What the task requires: Print the lines that run from the line with "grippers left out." to the line with "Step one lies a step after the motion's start", keeping both end lines, exactly as they appear in the entries below, and nothing else.

··· Given information

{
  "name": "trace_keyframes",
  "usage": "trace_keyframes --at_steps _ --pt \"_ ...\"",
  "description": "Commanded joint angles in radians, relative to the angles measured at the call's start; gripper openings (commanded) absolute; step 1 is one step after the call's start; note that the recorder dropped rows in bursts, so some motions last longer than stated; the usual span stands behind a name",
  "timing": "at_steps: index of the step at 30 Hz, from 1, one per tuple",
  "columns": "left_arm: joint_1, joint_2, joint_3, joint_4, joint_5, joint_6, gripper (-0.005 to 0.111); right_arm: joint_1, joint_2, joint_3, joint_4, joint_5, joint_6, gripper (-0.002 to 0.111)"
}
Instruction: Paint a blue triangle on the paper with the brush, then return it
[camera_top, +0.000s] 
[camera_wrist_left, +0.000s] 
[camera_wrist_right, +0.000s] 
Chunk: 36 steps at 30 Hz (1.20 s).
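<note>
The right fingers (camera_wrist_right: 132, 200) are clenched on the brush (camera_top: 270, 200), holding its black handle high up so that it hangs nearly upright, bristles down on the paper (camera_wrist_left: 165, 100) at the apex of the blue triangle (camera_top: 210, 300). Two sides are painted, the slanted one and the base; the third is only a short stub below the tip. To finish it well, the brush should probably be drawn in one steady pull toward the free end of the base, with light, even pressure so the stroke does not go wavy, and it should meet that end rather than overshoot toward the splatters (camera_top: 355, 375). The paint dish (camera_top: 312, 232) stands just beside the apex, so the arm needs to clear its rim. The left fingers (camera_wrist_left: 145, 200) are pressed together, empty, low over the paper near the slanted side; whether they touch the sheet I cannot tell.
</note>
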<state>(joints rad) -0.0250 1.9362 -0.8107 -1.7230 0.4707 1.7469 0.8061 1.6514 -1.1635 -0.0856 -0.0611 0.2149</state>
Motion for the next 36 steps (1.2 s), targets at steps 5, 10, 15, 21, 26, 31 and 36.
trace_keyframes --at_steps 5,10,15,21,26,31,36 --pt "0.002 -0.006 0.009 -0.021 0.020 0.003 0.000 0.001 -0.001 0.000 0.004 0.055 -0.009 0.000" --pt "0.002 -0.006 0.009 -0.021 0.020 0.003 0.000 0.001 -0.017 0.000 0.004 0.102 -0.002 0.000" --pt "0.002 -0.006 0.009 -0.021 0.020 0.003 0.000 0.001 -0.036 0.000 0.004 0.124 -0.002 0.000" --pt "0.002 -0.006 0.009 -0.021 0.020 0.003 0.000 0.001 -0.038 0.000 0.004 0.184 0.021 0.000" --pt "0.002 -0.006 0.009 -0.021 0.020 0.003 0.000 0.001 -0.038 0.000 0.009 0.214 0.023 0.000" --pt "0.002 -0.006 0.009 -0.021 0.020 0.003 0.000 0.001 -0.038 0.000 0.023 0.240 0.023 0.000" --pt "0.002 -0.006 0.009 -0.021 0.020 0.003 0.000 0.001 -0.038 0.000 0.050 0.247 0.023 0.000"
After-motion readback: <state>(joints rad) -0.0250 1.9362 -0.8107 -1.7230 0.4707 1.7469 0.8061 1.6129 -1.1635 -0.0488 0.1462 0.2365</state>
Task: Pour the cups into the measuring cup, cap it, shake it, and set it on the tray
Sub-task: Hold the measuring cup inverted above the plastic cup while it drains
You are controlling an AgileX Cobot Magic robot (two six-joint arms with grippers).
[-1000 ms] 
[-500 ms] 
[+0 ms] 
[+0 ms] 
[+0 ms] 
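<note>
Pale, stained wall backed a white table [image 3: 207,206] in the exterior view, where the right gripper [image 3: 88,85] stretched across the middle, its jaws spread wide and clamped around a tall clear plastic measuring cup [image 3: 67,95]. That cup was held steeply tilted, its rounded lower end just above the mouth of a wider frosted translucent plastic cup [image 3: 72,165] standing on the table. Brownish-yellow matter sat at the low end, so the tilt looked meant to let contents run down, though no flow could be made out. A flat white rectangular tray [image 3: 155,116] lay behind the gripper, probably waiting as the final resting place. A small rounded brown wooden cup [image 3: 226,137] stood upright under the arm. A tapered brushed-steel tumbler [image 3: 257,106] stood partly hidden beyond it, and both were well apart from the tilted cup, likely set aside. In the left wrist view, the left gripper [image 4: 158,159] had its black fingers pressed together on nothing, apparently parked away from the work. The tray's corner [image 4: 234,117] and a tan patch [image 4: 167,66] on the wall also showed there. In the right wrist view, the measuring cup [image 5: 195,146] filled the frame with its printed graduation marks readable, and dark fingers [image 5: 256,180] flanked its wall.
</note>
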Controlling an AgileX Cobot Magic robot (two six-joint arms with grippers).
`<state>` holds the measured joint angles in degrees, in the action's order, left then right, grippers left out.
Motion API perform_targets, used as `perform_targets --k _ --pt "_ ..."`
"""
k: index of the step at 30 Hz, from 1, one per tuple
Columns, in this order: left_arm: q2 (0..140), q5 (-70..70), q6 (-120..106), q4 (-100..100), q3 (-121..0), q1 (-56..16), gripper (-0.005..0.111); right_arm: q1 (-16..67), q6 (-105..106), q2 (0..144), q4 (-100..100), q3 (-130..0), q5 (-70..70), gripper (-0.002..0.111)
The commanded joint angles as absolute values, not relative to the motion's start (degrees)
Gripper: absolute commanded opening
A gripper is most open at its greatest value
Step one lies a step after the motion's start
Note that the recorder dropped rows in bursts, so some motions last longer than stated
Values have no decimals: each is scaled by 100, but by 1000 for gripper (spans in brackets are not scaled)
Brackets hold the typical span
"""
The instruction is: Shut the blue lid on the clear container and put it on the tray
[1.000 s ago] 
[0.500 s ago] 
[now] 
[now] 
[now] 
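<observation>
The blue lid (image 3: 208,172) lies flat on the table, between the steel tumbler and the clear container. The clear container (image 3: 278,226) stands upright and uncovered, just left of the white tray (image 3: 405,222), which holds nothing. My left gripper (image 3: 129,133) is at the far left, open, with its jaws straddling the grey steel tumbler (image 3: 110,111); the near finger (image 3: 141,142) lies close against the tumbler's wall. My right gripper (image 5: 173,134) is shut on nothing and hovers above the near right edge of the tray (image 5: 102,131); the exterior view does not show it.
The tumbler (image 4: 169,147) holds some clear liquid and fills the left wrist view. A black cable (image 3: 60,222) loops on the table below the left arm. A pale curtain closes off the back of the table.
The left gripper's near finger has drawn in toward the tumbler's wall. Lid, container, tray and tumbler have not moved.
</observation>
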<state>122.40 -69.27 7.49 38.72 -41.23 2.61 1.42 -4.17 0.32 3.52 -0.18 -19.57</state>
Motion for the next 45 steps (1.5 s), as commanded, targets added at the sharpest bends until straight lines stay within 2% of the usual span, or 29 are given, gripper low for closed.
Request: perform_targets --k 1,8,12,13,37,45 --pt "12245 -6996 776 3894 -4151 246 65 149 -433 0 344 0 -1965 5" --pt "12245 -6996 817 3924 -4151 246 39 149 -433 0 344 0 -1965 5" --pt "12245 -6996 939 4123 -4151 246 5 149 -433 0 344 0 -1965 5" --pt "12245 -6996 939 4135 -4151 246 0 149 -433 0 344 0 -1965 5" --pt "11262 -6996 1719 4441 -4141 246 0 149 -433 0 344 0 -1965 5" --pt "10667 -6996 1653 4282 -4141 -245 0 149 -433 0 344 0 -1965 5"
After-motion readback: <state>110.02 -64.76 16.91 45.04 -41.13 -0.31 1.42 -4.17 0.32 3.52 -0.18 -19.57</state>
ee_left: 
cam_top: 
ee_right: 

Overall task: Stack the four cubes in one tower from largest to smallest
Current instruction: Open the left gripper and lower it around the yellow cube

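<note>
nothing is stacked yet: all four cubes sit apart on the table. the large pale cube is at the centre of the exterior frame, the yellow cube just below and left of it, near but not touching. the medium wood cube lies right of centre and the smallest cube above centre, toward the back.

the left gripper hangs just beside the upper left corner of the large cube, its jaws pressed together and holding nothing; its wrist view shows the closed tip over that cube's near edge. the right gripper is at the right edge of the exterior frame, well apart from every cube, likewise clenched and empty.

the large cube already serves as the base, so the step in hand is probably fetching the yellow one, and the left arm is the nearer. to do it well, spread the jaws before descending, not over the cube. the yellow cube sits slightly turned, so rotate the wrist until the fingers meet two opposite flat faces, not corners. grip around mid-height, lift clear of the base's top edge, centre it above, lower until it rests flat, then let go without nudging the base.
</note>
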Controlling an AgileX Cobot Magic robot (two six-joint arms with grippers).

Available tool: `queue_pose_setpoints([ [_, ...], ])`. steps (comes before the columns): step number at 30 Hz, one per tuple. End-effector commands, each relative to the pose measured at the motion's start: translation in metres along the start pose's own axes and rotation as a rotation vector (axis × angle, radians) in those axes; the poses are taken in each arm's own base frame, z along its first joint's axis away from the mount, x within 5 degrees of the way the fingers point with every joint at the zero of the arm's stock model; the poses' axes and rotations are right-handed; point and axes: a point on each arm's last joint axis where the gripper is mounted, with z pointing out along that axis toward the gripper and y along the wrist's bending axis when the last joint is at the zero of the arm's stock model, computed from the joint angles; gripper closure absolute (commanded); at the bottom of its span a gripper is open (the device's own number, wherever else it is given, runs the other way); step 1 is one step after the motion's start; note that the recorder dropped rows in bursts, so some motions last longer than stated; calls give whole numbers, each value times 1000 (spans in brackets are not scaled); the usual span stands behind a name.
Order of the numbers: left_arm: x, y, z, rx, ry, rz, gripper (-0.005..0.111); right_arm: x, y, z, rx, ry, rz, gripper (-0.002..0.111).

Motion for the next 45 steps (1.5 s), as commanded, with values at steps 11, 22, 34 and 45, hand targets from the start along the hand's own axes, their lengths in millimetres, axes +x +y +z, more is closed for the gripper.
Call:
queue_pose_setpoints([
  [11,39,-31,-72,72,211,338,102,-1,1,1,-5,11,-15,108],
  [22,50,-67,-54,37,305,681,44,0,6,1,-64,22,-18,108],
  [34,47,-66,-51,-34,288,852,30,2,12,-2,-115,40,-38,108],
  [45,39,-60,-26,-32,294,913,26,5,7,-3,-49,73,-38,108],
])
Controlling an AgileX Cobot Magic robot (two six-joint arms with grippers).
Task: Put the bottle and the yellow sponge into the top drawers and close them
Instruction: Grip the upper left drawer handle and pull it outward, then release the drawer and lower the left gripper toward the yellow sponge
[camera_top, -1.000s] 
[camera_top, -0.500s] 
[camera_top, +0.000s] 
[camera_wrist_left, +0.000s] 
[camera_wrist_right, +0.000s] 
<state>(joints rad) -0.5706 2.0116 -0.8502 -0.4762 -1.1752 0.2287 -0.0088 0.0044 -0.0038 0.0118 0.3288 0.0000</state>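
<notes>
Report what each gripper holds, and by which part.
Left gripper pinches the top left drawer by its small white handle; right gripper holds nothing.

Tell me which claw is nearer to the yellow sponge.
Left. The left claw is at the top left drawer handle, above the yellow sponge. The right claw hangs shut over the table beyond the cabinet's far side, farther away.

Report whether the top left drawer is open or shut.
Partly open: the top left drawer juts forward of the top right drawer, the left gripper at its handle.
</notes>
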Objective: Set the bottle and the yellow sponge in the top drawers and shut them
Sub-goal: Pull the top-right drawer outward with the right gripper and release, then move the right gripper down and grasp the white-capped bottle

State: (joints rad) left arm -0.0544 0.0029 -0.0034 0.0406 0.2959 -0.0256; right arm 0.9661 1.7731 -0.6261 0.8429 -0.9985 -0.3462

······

Expected output:
`<state>` holds the measured joint angles in degrees, in the action's order, left then right, grippers left out.
Motion API perform_targets, used as `perform_targets --k _ --pt "_ ..."`
"""
k: index of the step at 30 Hz, from 1, one per tuple
Columns, in this order: left_arm: q2 (0..140), q5 (-70..70), q6 (-120..106), q4 (-100..100), q3 (-121..0), q1 (-56..16), gripper (-0.005..0.111); right_arm: q1 (-16..67), q6 (-105..106), q2 (0..144), q4 (-100..100), q3 (-130..0), q5 (-70..70), gripper (-0.002..0.111)
The commanded joint angles as absolute values, not relative to the motion's start (degrees)
Gripper: absolute commanded opening
A gripper is most open at its greatest value
Step one lies a step after the motion's start

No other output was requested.